Sous-préfecture de l’Hérault, Lodève ne jouit ni des plages de la Méditerranée, ni des étendues sauvages du Larzac. Le dynamisme de Montpellier, une cinquantaine de kilomètres plus au sud, ne rayonne pas jusque-là. De fait, Lodève vivote : coincée dans sa vallée, cette commune de 7 400 habitants voit sa population stagner depuis des décennies. Les usines textiles, qui autrefois faisaient sa fierté, ont périclité depuis des lustres. Puis la Cogema, qui exploitait ici une mine d’uranium, a mis la clé sous la porte à la fin des années 90. Aux abords de la ville, de vieilles bâtisses témoignent de ce passé révolu. Mais c’est le cœur de la cité qui a été le plus durement frappé : rideaux de fer baissés, volets clos, immeubles insalubres… La vacance commerciale grignote les rez-de-chaussée, l’absence de rénovation dégrade les logements.
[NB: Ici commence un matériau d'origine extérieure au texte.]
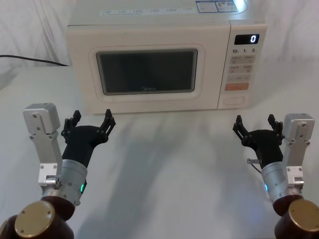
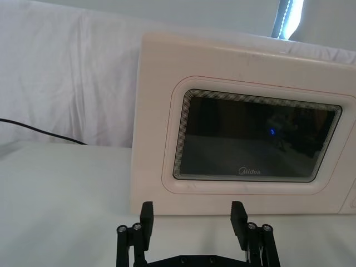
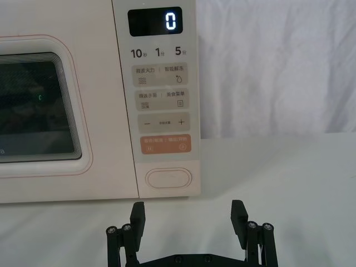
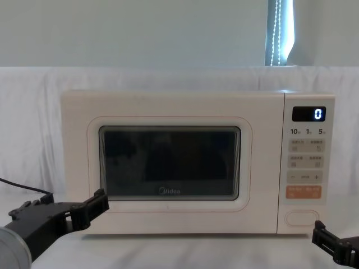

«Lodève est une ville pauvre, déplore Gaëlle Lévêque, maire (PS) de Lodève depuis 2020. Dans le cœur de ville et son pourtour, classés quartiers prioritaires depuis 2015, le taux de chômage atteint environ 25 %, la moitié des habitants vit sous le seuil de pauvreté et 50 % des familles sont monoparentales. Ce centre-ville dégradé a été déserté au profit des populations les plus précaires.» Les classes moyennes préfèrent vivre en pavillon, à l’écart de ce cœur de ville essoufflé. «Notre centre commence à se transformer mais c’est très long, constate Gaëlle Lévêque. Nous avons racheté des commerces vacants, nous nous sommes engagés dans des programmes lourds, comme les opérations de résorption de l’habitat insalubre… Mais chaque dispositif demande de longues années.»
Richesse du patrimoine
C’est ce territoire en transition, en perte de vitesse et en quête de solutions qu’a labouré Gladys Champanay dans le cadre d’une étude Popsu. Architecte, doctorante Cifre (Convention industrielle de formation par la recherche) en aménagement de l’espace et urbanisme, Gladys Champanay a cosigné le rapport issu de ce travail mené durant deux ans par une dizaine de chercheurs associés. «Notre recherche a fait remonter un manque de communication, de coordination et de cohésion entre les acteurs de Lodève : collectivités et élus, associations et tiers-lieux, techniciens et institutions liés aux programmes nationaux mis en œuvre sur le territoire… Les ingrédients pour un nouveau souffle sont bien là, mais le liant n’est pas suffisant.»
Ce fossé semble s’être creusé, paradoxalement, lors des nombreux programmes gouvernementaux et études institutionnelles qui se succèdent dans le Lodévois depuis une dizaine d’années. Ces actions territoriales très ciblées, destinées à revitaliser la ville, «manquent de visibilité» pour de nombreux habitants, selon Gladys Champanay. Mais les tables rondes organisées dans le cadre de ses recherches ont aussi permis de pointer ce qui tire Lodève vers le haut : la richesse du patrimoine bâti et naturel, le dynamisme culturel, l’expertise des habitants porteurs de nombreux projets et des acteurs investis dans plus de 300 associations, le dynamisme de tiers-lieux… Autant d’atouts qui ont récemment permis à des initiatives d’émerger, comme celle de l’Ilot vert de la Soulondres. «La première pierre de ce projet d’habitat participatif, mené par une coopérative d’habitants, a été posée il y a quelques semaines, raconte l’architecte. Initialement, les habitants s’opposaient à un projet de bétonisation immobilière sur ce site. Puis cette confrontation a mûri en projet et cette volonté citoyenne a convaincu la municipalité.»
Usine désaffectée et reconvertie
De même, la mobilisation et l’implication d’habitants ont permis à Lodève d’expérimenter le dispositif «Territoire zéro chômeur de longue durée». «Grâce à lui, 150 personnes ont été embauchées en CDI par l’Abeille Verte, une structure cofinancée par l’Etat et le département, proposant des services à la personne, le réemploi de matériaux du bâtiment ainsi qu’une production maraîchère, détaille Gaëlle Lévêque. Dans une ville comme Lodève, ces 150 emplois représentent beaucoup.»
A noter également le projet des Moulinages, porté par l’entreprise Ecolodève : une vaste usine désaffectée située à l’entrée de la ville est devenue un lieu de production, d’écoconstruction, d’échanges, de formation. Pour la jeune architecte, de telles initiatives ont permis de recréer quelques ponts entre les acteurs du territoire : «Ici, le potentiel des compétences est énorme, les projets alternatifs menés par et pour les habitants se développent, l’entraide est une réalité. Ce terreau constitue une vraie richesse… à condition de transformer les tribus en réseaux.»